* **Problem description**
Report each line of the records where "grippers" occurs.

┌─ The data

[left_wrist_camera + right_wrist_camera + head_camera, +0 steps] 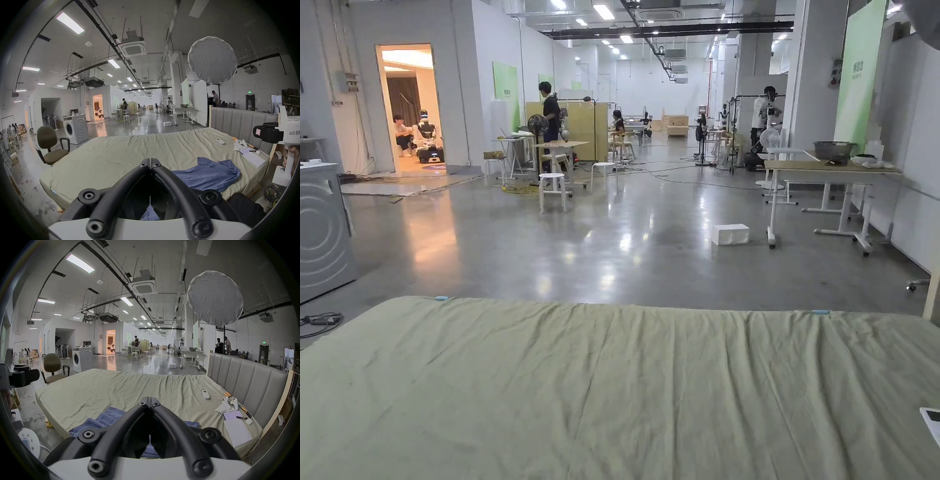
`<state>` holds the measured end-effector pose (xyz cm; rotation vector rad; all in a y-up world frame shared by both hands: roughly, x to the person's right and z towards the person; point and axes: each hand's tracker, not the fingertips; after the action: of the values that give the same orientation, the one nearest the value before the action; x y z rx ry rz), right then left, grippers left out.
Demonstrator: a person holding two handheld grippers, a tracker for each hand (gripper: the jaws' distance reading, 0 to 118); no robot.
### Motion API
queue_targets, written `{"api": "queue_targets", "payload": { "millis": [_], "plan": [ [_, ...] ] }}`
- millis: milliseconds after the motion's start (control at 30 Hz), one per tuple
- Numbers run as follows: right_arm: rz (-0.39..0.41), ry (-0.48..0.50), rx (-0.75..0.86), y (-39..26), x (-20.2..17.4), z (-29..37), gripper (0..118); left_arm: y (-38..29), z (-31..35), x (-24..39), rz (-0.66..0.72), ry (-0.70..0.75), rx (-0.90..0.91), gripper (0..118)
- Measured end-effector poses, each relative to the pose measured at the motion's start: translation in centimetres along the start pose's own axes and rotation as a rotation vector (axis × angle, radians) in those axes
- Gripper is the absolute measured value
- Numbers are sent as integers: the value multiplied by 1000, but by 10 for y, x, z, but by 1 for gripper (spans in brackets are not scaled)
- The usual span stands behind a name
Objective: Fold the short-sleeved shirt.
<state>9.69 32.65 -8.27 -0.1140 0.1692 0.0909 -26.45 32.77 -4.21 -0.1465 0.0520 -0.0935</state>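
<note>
A blue short-sleeved shirt (209, 176) lies crumpled on the green sheet of the bed (113, 154), near its front edge. In the left gripper view my left gripper (150, 160) hangs above the bed to the left of the shirt, its black jaws closed tip to tip on nothing. In the right gripper view my right gripper (149, 398) is also shut and empty, above the shirt (103, 418), which spreads under it and to its left. The head view looks across the bare far half of the bed (612, 387).
A padded grey headboard (243, 378) runs along the bed's right side. Near it lie a remote (205, 394), white controllers (230, 403) and a white pad (237, 432). An office chair (48, 146) and a washing machine (76, 129) stand left of the bed; people work far off.
</note>
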Motion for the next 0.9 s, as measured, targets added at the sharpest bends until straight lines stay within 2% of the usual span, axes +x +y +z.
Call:
{"api": "queue_targets", "payload": {
  "millis": [267, 500, 600, 700, 733, 767, 900],
  "plan": [
    [-55, 2, -12, -4, 4, -2, 0, 7, -3, 7, -39, -35, 15, 0],
    [-59, 10, -41, -13, 5, -5, 0, 0, -28, 1, 34, -100, -55, 0],
    [-69, 12, -78, -24, 9, -8, 0, -12, -63, -6, 77, -200, -105, 0],
    [-84, -2, -134, -37, 16, -12, 0, -25, -111, -8, 110, -238, -209, 0],
    [-117, -16, -178, -43, 19, -12, 0, -29, -125, -7, 130, -263, -221, 0],
    [-111, -15, -169, -46, 21, -13, 0, -32, -140, -7, 156, -290, -238, 0],
    [-171, -40, -246, -63, 36, -25, 0, -49, -221, 7, 233, -378, -328, 0]
  ]
}}
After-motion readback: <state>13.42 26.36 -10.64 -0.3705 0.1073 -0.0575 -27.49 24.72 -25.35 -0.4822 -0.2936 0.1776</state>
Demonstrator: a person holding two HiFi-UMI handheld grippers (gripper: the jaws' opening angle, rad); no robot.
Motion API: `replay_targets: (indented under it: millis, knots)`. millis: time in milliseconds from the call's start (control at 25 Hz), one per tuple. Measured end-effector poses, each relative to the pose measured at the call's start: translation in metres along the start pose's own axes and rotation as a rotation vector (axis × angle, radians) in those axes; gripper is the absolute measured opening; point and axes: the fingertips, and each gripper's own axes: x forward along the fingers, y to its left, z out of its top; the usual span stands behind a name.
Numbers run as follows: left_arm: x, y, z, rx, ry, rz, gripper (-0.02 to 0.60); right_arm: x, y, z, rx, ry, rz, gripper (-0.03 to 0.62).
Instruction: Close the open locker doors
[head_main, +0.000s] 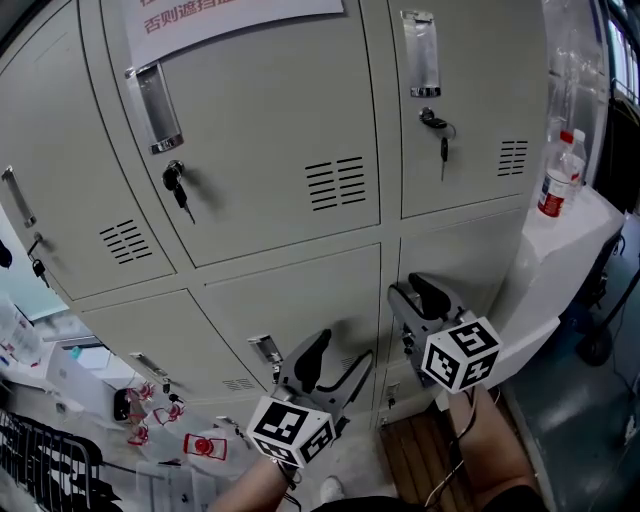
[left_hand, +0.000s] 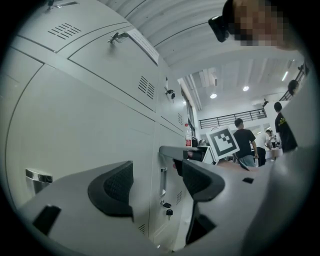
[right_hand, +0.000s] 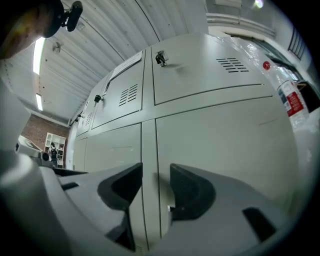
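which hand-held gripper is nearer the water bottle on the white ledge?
Right. The right hand-held gripper is below and left of the bottle; the left hand-held gripper is further left and lower still.

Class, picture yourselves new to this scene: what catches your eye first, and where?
A wall of grey lockers fills the head view, keys dangling from their locks. Low in front, the left gripper and right gripper, each bearing a black-and-white marker cube, face them with jaws apart. At right, a red-labelled bottle stands on a white ledge.
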Motion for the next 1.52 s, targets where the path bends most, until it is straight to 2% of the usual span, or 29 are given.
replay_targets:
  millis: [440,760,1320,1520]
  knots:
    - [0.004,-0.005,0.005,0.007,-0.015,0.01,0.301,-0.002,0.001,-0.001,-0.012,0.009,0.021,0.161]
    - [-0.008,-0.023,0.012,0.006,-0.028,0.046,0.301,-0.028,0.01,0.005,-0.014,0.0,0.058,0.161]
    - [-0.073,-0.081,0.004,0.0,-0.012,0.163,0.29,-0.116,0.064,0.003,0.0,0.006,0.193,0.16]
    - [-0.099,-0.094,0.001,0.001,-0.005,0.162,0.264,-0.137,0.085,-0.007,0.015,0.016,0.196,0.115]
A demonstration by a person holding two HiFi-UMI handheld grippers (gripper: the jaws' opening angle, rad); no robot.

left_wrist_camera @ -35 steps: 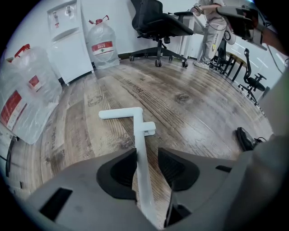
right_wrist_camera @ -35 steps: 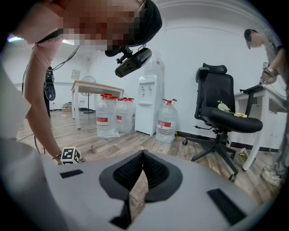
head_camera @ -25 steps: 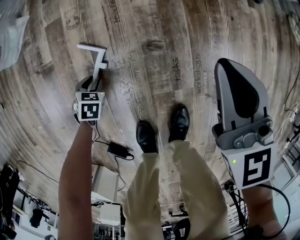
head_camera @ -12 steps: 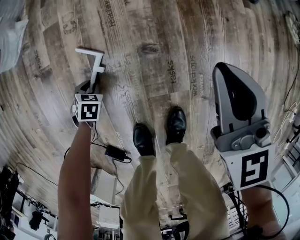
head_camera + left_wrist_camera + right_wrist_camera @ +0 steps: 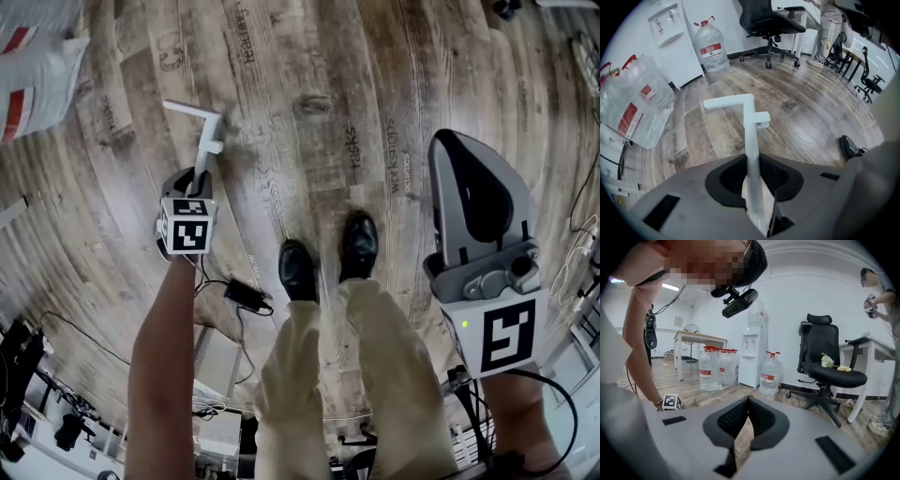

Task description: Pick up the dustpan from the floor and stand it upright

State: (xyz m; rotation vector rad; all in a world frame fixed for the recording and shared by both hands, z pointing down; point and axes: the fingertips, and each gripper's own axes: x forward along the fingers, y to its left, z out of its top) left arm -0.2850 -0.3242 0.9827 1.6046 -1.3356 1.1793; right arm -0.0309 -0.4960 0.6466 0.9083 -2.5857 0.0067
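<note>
Looking down in the head view, saw a plank floor [image 5: 309, 56] printed with words, and a pair of black shoes [image 5: 297, 272] under pale trousers [image 5: 375, 375] at the middle. At the picture's left, found the left tool [image 5: 195, 176] pointed steeply down, with the thin white stem of the dustpan [image 5: 205, 148] running on from its tip to a crossbar at the far end, out over the boards; could not tell whether that end touched them. Noted a black power brick [image 5: 242, 294] with its cable just behind that tool. At the right, found the right tool [image 5: 455, 141] held well apart from the dustpan, nothing in it. In the left gripper view, saw the left tool [image 5: 753, 173] with its jaws just closing in and now clamped on the white stem of the dustpan [image 5: 750, 131], dark pads pressed to either side of it, a small clip and the bent crossbar beyond. Past that, made out a water dispenser [image 5: 675, 42], a standing water bottle [image 5: 711, 44] and a black office chair [image 5: 768, 23]. In the right gripper view, saw the right tool [image 5: 748, 401] with its jaw tips together and empty, only floor in the slit below them. Behind, noted a second office chair [image 5: 829, 366], water bottles [image 5: 715, 369] and a table [image 5: 698, 341].
</note>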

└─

* **Problem solution**
`<state>` holds the measured end-effector pose (xyz cm; rotation vector rad; all in a y-up world frame shared by both hands: roughly, x to the person's right and z towards the person; point and axes: each hand's tracker, not the fingertips; after the action: of the values that give the same orientation, the one nearest the value before the action; x y z rx ry rz), right then left, grippers left out.
Demonstrator: a person holding two handheld grippers, a tracker for each hand (gripper: the jaws' distance reading, 0 to 118); no robot.
Demonstrator: a person holding two HiFi-UMI handheld grippers (gripper: the jaws' opening angle, rad); no robot.
A demonstration by a person holding two HiFi-UMI handheld grippers (gripper: the jaws' opening angle, rad); no robot.

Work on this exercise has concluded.